Exercise requirements:
Nothing in the data should be left out, so repeat it all exactly.

Data segment:

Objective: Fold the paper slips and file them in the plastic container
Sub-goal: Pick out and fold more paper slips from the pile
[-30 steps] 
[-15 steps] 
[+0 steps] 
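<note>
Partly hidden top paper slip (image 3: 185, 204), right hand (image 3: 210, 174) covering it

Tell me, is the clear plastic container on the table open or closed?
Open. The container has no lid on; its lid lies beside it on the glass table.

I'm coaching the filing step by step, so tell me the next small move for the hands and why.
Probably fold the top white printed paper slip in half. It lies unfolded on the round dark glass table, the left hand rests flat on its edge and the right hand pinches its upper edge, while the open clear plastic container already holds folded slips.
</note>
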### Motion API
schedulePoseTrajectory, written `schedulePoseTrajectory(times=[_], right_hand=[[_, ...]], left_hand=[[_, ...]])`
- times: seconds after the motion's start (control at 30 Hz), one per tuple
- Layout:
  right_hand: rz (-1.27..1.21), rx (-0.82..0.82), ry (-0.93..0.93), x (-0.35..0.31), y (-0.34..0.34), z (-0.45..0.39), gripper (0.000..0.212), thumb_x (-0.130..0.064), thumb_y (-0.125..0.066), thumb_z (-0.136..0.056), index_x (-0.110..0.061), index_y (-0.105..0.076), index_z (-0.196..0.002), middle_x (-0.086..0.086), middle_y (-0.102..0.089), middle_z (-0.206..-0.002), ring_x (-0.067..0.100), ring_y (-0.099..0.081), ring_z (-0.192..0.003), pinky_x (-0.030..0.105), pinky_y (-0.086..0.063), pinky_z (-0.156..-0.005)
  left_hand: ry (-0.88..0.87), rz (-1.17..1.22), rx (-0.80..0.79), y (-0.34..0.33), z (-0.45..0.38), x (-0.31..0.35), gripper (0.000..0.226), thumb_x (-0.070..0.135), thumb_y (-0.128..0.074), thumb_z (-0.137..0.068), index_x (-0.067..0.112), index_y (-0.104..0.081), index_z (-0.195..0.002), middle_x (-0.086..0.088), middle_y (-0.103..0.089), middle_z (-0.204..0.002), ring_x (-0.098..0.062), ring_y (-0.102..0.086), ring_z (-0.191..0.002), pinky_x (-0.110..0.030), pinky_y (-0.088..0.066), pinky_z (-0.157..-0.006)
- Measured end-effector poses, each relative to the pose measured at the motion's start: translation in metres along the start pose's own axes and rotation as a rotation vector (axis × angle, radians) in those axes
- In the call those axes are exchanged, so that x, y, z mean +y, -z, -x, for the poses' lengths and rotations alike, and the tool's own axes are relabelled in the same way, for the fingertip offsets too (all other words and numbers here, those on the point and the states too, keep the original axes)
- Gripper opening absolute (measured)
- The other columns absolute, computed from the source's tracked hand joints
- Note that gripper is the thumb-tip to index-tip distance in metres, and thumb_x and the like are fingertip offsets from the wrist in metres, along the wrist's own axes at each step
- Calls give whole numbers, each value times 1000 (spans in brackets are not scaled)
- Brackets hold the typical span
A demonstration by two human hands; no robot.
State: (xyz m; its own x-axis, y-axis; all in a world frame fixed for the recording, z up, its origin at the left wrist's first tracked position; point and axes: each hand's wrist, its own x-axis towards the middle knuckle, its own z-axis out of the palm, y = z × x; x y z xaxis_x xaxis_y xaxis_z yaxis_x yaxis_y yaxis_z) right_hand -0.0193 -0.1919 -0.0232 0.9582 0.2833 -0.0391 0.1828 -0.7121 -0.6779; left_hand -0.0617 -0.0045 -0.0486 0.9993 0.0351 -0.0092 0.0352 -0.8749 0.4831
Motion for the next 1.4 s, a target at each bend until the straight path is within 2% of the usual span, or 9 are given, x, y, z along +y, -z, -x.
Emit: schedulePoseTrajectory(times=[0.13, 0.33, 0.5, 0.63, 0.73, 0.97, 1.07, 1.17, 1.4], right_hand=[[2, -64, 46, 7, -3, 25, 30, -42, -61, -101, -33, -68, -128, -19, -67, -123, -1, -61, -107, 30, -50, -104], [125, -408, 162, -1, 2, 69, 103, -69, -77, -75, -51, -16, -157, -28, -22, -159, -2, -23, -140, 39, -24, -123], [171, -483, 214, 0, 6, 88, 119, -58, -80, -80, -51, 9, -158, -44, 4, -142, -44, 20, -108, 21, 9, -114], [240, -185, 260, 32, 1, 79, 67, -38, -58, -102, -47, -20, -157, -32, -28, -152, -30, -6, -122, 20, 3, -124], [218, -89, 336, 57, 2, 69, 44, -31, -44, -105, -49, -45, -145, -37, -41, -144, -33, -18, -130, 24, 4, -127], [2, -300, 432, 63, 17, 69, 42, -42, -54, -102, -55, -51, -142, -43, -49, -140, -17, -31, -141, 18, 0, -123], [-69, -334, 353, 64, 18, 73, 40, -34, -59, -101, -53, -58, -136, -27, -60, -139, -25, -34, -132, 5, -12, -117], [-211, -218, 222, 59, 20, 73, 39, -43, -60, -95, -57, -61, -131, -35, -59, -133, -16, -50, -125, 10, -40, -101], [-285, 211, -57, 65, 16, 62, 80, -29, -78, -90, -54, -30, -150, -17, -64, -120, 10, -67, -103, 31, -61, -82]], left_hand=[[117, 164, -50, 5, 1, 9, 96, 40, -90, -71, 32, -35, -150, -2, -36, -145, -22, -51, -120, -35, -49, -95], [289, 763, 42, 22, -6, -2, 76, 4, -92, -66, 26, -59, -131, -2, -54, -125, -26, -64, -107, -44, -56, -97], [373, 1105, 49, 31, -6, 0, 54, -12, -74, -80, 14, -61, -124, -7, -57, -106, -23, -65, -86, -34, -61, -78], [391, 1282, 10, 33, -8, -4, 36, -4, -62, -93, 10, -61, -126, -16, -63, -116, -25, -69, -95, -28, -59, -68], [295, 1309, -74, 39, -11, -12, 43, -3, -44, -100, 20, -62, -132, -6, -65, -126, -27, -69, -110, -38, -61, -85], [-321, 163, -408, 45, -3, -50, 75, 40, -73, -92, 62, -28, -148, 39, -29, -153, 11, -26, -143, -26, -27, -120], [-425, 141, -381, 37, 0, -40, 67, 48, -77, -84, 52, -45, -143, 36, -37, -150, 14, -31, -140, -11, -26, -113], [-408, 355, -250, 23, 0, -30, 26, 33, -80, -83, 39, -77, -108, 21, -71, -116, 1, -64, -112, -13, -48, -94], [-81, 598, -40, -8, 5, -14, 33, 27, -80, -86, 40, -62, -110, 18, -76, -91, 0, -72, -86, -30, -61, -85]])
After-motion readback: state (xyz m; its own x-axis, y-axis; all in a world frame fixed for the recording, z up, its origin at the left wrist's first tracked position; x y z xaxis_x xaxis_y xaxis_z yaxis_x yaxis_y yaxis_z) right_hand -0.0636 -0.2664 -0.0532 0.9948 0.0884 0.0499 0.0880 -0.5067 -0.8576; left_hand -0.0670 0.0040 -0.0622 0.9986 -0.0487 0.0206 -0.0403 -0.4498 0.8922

Task result:
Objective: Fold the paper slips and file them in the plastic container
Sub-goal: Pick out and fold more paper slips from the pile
[-30 steps] 
[-15 steps] 
[+0 steps] 
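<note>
Partly hidden top paper slip (image 3: 185, 204), right hand (image 3: 210, 174) covering it

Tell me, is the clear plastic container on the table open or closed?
Open. The container has no lid on; its lid lies beside it on the glass table.

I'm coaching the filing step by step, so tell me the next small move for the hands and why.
Probably fold the top white printed paper slip in half. It lies unfolded on the round dark glass table, the left hand rests flat on its edge and the right hand pinches its upper edge, while the open clear plastic container already holds folded slips.
</note>
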### Motion API
schedulePoseTrajectory, written `schedulePoseTrajectory(times=[_], right_hand=[[_, ...]], left_hand=[[_, ...]])`
- times: seconds after the motion's start (control at 30 Hz), one per tuple
- Layout:
  right_hand: rz (-1.27..1.21), rx (-0.82..0.82), ry (-0.93..0.93), x (-0.35..0.31), y (-0.34..0.34), z (-0.45..0.39), gripper (0.000..0.212), thumb_x (-0.130..0.064), thumb_y (-0.125..0.066), thumb_z (-0.136..0.056), index_x (-0.110..0.061), index_y (-0.105..0.076), index_z (-0.196..0.002), middle_x (-0.086..0.086), middle_y (-0.102..0.089), middle_z (-0.206..-0.002), ring_x (-0.067..0.100), ring_y (-0.099..0.081), ring_z (-0.192..0.003), pinky_x (-0.030..0.105), pinky_y (-0.086..0.063), pinky_z (-0.156..-0.005)
  left_hand: ry (-0.88..0.87), rz (-1.17..1.22), rx (-0.80..0.79), y (-0.34..0.33), z (-0.45..0.38), x (-0.31..0.35), gripper (0.000..0.226), thumb_x (-0.070..0.135), thumb_y (-0.128..0.074), thumb_z (-0.137..0.068), index_x (-0.067..0.112), index_y (-0.104..0.081), index_z (-0.195..0.002), middle_x (-0.086..0.088), middle_y (-0.103..0.089), middle_z (-0.204..0.002), ring_x (-0.098..0.062), ring_y (-0.102..0.086), ring_z (-0.191..0.002), pinky_x (-0.110..0.030), pinky_y (-0.088..0.066), pinky_z (-0.157..-0.006)
- Measured end-effector poses, each relative to the pose measured at the motion's start: translation in metres along the start pose's own axes and rotation as a rotation vector (axis × angle, radians) in those axes
- In the call those axes are exchanged, so that x, y, z mean +y, -z, -x, for the poses' lengths and rotations alike, and the tool's own axes are relabelled in the same way, for the fingertip offsets too (all other words and numbers here, those on the point and the states too, keep the original axes)
- Gripper opening absolute (measured)
- The other columns absolute, computed from the source's tracked hand joints
- Note that gripper is the thumb-tip to index-tip distance in metres, and thumb_x and the like are fingertip offsets from the wrist in metres, along the wrist's own axes at each step
- Calls give whole numbers, each value times 1000 (spans in brackets are not scaled)
- Brackets hold the typical span
A demonstration by two human hands; no robot.
State: (xyz m; its own x-axis, y-axis; all in a world frame fixed for the recording, z up, its origin at the left wrist's first tracked position; point and axes: each hand's wrist, its own x-axis towards the middle knuckle, its own z-axis out of the palm, y = z × x; x y z xaxis_x xaxis_y xaxis_z yaxis_x yaxis_y yaxis_z) right_hand -0.0193 -0.1919 -0.0232 0.9582 0.2833 -0.0391 0.1828 -0.7121 -0.6779; left_hand -0.0617 -0.0045 -0.0486 0.9993 0.0351 -0.0092 0.0352 -0.8749 0.4831
Motion for the next 1.4 s, a target at each bend until the straight path is within 2% of the usual span, or 9 are given, x, y, z along +y, -z, -x.
Emit: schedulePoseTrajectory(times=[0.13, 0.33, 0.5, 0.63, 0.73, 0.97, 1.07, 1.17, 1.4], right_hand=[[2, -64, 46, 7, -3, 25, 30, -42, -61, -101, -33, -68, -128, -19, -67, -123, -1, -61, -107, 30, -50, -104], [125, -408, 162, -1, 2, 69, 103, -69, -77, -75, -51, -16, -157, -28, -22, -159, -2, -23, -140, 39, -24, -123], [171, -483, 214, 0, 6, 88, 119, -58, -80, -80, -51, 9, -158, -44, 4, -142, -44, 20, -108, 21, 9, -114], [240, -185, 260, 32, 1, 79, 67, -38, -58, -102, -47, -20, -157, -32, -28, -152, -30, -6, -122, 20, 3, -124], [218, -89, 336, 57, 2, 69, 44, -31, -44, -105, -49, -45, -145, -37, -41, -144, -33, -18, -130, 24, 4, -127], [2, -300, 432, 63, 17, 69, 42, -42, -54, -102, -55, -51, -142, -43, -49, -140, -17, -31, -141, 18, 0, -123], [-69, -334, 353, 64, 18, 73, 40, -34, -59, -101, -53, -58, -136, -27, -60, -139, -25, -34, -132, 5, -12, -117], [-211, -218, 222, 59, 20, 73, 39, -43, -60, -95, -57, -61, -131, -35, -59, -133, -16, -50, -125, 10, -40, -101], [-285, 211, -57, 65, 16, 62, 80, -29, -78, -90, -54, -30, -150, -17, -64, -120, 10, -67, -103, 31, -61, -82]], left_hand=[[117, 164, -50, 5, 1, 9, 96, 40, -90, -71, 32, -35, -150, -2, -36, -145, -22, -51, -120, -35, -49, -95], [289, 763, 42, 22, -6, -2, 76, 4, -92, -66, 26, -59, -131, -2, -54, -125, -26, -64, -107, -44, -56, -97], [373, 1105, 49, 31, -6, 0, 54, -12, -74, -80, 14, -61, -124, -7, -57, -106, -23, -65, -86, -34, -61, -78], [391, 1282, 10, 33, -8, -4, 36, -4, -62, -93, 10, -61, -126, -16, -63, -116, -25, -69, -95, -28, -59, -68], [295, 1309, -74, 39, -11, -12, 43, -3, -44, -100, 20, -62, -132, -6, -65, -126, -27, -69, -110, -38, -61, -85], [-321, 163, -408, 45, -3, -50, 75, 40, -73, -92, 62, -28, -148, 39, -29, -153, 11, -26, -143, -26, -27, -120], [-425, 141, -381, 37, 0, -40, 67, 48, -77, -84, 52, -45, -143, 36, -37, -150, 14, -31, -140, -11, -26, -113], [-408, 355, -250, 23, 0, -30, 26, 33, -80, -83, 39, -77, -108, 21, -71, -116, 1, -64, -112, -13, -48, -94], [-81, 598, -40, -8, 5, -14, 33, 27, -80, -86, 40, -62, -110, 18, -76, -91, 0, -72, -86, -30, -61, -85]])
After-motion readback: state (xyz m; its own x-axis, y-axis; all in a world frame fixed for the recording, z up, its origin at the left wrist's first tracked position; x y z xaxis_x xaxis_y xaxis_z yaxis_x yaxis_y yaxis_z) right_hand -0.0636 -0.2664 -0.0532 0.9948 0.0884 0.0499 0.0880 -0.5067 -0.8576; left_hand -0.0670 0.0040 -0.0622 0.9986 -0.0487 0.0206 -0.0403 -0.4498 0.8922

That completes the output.